Of course you can take it too far like Mora Sr. did, but the coaches do have more information than we do as fans. That information advantage is bottom up; they have a huge amount of additional information about a nuts and bolts detail such as the protection scheme on a specific play call. However, their information advantage is significantly reduced as you start to take a step back and look at broader issues. Ultimately, we all saw the results over the course of the game, so it is to be expected that we form our own opinions about whether something like our passing offense is doing well or not.

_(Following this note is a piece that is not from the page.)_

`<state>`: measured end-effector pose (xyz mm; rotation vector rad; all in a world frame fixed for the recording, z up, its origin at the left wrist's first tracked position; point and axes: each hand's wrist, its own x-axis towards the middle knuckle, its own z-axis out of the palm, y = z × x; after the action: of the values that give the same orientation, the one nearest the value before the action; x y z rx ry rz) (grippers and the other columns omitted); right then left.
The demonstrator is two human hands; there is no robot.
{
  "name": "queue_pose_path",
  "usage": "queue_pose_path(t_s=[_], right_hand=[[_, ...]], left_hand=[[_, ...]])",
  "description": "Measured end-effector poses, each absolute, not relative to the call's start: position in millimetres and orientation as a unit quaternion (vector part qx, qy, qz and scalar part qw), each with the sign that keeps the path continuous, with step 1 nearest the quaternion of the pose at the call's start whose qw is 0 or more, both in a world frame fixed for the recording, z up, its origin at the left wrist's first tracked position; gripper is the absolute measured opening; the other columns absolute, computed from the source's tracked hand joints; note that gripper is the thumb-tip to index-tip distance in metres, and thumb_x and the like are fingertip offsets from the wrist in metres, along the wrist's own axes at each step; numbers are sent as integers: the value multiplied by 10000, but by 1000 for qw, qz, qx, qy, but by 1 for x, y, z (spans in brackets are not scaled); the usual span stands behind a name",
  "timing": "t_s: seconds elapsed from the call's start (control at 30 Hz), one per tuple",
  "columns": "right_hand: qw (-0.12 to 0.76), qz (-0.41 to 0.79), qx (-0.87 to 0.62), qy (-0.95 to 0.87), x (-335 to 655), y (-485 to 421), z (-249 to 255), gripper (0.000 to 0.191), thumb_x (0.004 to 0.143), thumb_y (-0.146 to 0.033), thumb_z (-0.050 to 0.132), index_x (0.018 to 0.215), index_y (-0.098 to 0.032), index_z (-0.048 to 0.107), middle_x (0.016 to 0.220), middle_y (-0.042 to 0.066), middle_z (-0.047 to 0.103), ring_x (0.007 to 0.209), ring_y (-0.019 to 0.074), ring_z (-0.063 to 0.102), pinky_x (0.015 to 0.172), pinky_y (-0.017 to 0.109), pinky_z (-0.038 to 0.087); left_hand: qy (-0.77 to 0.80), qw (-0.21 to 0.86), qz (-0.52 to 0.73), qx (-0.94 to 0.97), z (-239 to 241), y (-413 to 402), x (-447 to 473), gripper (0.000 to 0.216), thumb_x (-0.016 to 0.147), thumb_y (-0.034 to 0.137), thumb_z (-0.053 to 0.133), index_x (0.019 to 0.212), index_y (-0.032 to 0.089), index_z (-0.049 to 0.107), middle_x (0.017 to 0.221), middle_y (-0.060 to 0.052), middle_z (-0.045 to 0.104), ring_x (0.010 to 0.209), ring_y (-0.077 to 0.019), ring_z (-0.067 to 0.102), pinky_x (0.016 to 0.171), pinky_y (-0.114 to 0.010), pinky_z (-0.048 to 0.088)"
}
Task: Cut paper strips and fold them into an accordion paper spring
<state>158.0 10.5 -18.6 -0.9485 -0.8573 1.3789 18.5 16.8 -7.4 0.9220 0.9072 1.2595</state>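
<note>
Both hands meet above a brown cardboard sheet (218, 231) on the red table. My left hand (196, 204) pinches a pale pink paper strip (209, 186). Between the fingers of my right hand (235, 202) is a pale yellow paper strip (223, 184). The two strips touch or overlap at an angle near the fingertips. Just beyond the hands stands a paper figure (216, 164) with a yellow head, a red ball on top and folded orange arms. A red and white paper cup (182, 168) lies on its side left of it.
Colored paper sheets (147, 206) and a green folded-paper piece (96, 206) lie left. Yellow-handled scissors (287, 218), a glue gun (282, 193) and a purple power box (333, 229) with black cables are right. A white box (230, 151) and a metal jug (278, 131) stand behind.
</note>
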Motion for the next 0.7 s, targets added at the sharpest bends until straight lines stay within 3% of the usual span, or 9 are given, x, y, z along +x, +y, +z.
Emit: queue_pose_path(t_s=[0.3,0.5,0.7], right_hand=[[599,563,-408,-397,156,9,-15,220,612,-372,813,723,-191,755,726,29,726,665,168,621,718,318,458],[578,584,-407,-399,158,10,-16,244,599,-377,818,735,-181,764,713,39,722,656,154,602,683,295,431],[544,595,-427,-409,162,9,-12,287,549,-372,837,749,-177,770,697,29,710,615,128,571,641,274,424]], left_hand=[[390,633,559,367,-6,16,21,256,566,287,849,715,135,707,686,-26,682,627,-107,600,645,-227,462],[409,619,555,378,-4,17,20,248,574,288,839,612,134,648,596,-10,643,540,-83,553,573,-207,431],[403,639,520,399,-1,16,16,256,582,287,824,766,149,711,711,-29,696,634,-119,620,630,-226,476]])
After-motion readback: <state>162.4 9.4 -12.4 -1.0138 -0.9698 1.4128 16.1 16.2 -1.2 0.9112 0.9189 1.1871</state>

An issue such as whether we should have kept an additional TE in to pass protect exists somewhere in the middle. It's a valid question to ask, but as a question and not a condemnation. We don't know what those protection schemes were supposed to be, whether RBs were supposed to be chipping but failing, whether Wilson was supposed to be diagnosing something that he missed, what we thought Fisher was going to be doing, etc. The condemnation aspect is appropriate only at a very high level, e.g., as a unit our passing offense got owned by the Rams defense and that sucks and needs improvement. It absolutely starts and stops with Pete.
hawk45":2hqzsdtz said:
I would support max protect, running the ball too much (vs too little), more screens, more rollouts, and I wouldn't complain if the shortcomings of all of those types of plays were made manifest. At this point it's between having no offense but a breathing QB and having no offense and a dead QB.

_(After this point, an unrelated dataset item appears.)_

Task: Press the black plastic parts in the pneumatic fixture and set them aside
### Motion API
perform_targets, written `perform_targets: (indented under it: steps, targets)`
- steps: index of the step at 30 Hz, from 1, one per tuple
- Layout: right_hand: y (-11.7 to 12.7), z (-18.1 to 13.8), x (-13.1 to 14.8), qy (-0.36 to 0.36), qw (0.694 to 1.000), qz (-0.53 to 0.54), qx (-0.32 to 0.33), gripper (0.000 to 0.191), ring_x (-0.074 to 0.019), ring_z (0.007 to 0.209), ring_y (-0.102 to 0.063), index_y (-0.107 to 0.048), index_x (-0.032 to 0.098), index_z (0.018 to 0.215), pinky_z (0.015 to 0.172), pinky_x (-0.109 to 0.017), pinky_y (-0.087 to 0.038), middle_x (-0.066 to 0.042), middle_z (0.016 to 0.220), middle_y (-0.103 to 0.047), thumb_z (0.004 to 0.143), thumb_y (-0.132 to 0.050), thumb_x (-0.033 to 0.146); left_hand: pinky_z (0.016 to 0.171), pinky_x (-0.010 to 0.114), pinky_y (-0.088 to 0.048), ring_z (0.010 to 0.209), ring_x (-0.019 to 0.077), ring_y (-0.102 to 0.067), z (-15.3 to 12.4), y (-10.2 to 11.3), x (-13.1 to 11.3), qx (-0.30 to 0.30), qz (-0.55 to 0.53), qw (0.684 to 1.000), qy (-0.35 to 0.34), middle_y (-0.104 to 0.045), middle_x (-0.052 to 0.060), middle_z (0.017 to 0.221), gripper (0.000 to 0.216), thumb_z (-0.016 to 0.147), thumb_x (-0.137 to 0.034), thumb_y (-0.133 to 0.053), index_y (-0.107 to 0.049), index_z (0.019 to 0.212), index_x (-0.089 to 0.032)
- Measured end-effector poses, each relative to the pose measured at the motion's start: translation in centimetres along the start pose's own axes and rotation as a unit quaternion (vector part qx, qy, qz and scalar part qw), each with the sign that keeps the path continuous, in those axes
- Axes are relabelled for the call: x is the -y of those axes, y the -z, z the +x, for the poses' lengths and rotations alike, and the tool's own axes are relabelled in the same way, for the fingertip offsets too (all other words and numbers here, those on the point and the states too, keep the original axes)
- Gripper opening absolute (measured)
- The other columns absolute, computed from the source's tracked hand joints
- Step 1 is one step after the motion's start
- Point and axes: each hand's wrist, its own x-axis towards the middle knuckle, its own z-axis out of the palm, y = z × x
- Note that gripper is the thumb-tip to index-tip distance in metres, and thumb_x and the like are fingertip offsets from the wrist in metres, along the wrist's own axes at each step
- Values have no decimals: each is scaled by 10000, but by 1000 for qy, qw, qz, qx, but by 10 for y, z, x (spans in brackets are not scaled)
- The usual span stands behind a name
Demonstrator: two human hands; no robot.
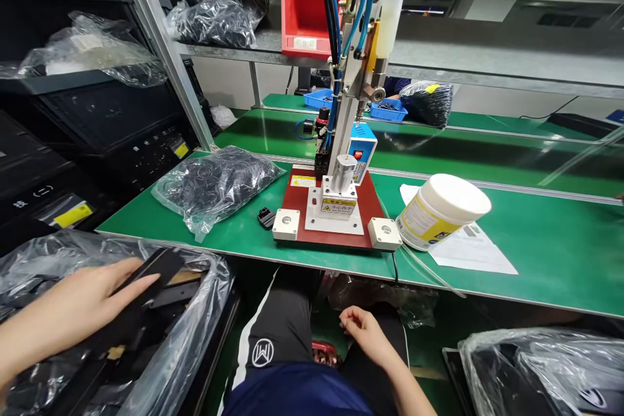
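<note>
My left hand (104, 289) is over the lined bin at lower left, closed on a flat black plastic part (168, 264) between thumb and fingers. Beneath it, more black parts (168, 296) lie jumbled inside the clear plastic liner (221, 273). My right hand (363, 331) rests by my right thigh with its fingers loosely curled, and nothing shows in them. In front of me on the green bench stands a press (341, 172) with a red base, a white fixture and two white button boxes. A small black piece (266, 218) lies left of its base.
A bag of black parts (219, 182) lies on the bench's left. To the right, a white tub (441, 211) leans tilted over a paper sheet (480, 253). A red bin (312, 16) sits on the shelf. Another lined bin (536, 364) stands at lower right.
</note>
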Motion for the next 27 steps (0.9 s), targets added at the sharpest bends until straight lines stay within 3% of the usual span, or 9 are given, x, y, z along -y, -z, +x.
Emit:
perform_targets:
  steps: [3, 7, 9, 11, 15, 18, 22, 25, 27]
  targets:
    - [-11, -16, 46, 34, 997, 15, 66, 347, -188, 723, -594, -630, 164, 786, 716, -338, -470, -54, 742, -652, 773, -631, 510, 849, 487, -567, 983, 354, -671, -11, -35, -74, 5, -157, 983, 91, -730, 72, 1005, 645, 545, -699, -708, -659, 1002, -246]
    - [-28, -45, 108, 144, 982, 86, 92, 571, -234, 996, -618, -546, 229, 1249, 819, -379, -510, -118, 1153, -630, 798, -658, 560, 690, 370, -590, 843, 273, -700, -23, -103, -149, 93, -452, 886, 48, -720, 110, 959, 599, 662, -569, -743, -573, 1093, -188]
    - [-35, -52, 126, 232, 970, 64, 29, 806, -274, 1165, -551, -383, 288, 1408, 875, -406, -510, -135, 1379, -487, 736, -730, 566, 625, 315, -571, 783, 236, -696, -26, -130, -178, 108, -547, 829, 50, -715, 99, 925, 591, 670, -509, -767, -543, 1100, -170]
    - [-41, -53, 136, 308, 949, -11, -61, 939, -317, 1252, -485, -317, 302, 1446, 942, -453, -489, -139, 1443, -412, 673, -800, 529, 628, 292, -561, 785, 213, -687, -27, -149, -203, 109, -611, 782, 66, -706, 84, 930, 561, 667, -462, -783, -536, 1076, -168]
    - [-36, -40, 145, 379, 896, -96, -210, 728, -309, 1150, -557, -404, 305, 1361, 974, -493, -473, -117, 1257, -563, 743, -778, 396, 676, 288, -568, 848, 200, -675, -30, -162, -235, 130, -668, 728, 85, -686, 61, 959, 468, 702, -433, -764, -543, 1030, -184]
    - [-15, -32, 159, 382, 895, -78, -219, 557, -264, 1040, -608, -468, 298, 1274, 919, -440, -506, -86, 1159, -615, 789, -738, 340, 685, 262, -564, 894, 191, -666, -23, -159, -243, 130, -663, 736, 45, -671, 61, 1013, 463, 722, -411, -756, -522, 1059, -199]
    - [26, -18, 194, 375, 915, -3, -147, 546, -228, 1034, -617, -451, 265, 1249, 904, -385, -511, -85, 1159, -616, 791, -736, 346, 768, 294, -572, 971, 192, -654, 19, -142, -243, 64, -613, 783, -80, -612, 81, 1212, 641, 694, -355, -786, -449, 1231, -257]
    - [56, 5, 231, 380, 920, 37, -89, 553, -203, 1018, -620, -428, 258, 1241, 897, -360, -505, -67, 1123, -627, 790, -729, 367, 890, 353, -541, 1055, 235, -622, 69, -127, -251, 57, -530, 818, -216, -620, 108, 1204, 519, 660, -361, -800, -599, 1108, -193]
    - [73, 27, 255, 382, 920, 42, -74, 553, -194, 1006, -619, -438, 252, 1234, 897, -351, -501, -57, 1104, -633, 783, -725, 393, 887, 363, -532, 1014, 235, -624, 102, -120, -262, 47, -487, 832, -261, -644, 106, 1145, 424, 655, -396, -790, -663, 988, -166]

The problem I see with this sort of plan is that you are scheming to try to avoid the impact of poor offensive line play in the passing game, without consideration of the opposing defense or the ineffectiveness of those same backup linemen in the running game. Screens require blocking as well, and most of the time you see this as a counter to an aggressive pass rush when you have your starters and are just scheming to beat their scheme. If Bowie cannot make the correct second level block then you just took the risk of having your undersized QB throw a screen past a free releasing Robert Quinn for nothing.
Furthermore, the point that we won the game behind a very good defensive performance should absolutely have an effect on how you judge our offense. If you know that it is going to be difficult for the opposing team to score points, it makes sense to be risk averse yourself and I am sure Carroll had a lengthy talk with Wilson about not forcing anything. He took a lot of sacks rather than then doing anything that might lead to a turnover, but that is a reflection of our opponent and us leading the game.
I would wager that against a team with a better offense, our own offensive game plan would have been a lot different and Wilson would have thrown the ball to receivers who were not as completely open.